Unfortunately, you can't condition out extra alcohol. The "burn" may mellow out a bit if you age it long ter. To really fix it, you are either going to have to drink it as is, or brew some more of this beer with a lower OG and blend the two brews.

Either way, learn your lesson, and follow the recipe without adding extra stuff. Adding extra ABV without scaling other ingredients appropriately is typically a BAD idea.
 
when you say fermentation temps were at 68F, was that ambient or wort temp? like keesh said, its likely from stressed yeast from too high of a temp and underpitching.

What was your grain bill? It doesn't sound like your issue is in your fermentation, and 3 oz of vodka wouldn't be significant in 1.5 gallons of wort.

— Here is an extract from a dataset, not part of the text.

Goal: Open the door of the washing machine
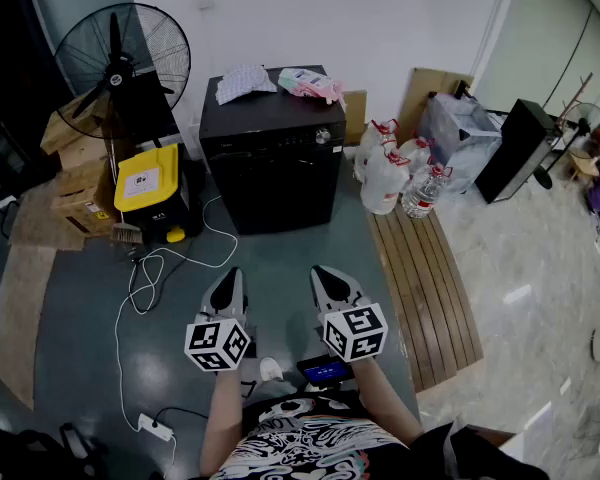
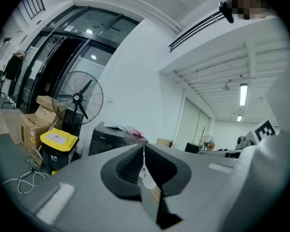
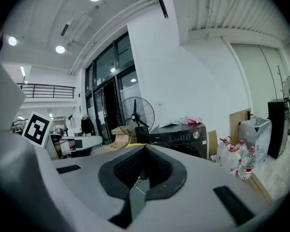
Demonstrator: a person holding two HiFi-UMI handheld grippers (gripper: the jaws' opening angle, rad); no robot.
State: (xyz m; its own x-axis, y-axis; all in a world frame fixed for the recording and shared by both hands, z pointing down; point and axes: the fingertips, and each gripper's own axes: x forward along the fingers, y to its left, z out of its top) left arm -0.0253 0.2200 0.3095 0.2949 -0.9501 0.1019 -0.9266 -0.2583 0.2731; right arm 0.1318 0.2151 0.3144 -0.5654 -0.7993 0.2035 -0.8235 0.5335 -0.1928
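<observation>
A black front-loading washing machine [image 1: 272, 158] stands against the white wall, its dark round door [image 1: 278, 190] closed. It also shows as the washing machine [image 3: 183, 138] in the right gripper view and the washing machine [image 2: 110, 137] in the left gripper view. My left gripper [image 1: 230, 285] and right gripper [image 1: 326, 277] hover side by side over the grey floor, well short of the machine. Both point toward it, jaws shut and empty. Cloths [image 1: 242, 81] and a pink packet [image 1: 310, 84] lie on the machine's top.
Left of the machine stand a pedestal fan [image 1: 121, 60], cardboard boxes [image 1: 80, 183] and a yellow-lidded bin [image 1: 150, 192], with a white cable [image 1: 155, 268] trailing on the floor. To the right are water bottles [image 1: 398, 176] and a wooden slat mat [image 1: 423, 288].
</observation>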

3oz in 1.5gals is actually pretty substantial. that'd be about 10oz in a 5gal batch. for comparison, denny's vanilla bourbon porter uses about that amount

What I'm thinking is you don't have enough balance in your original recipe in the body of the beer, i.e., you have too many highly fermentable sugars

its a milk stout at 1.024, i dont think lack of unfermentables is the issue
 
68 was the wort temp. I was aiming for a 1% increase in ABV and didnt realize it would affect it this much. It tasted awesome at 1.030 in the primary and that was at 7.2% ABV it had no alcohol taste then would it have been wise of me to just bottle it then I didnt because I was worried about bottle bombs. What should I do to bring that bad tasted down? Are you saying that aging wont help? I really dont want to make another batch with a low og and mix them what else could I try?
 
The alcohol burn will subside a bit with long term aging, like 6-8+ more weeks at room temp, but you really can't fix it without blending it at this point. I would see blending as a PITA myself, so I'd probably just bottle, put them in a dark closet, and forget about them for 2-3 months.
 
Im thinking I am going to bottle this weekend and let it sit 6+ months. Would aging in the secondary longer help it at all or would that just create more off flavors as it is sitting on yeast? Will dry hopping with some more hops help balance it out or not? Thanks for all your advice guys.
 
The alcohol burn will subside a bit with long term aging, like 6-8+ more weeks at room temp, but you really can't fix it without blending it at this point. I would see blending as a PITA myself, so I'd probably just bottle, put them in a dark closet, and forget about them for 2-3 months.

+1

This is a good answer!! Honestly. This one and the one you made about 'pure grain alcohol' from the dextrose.



I'd say when adding dextrose to give a bit of a bump at the minimum 2-parts dry-extract to 1-parts dextrose.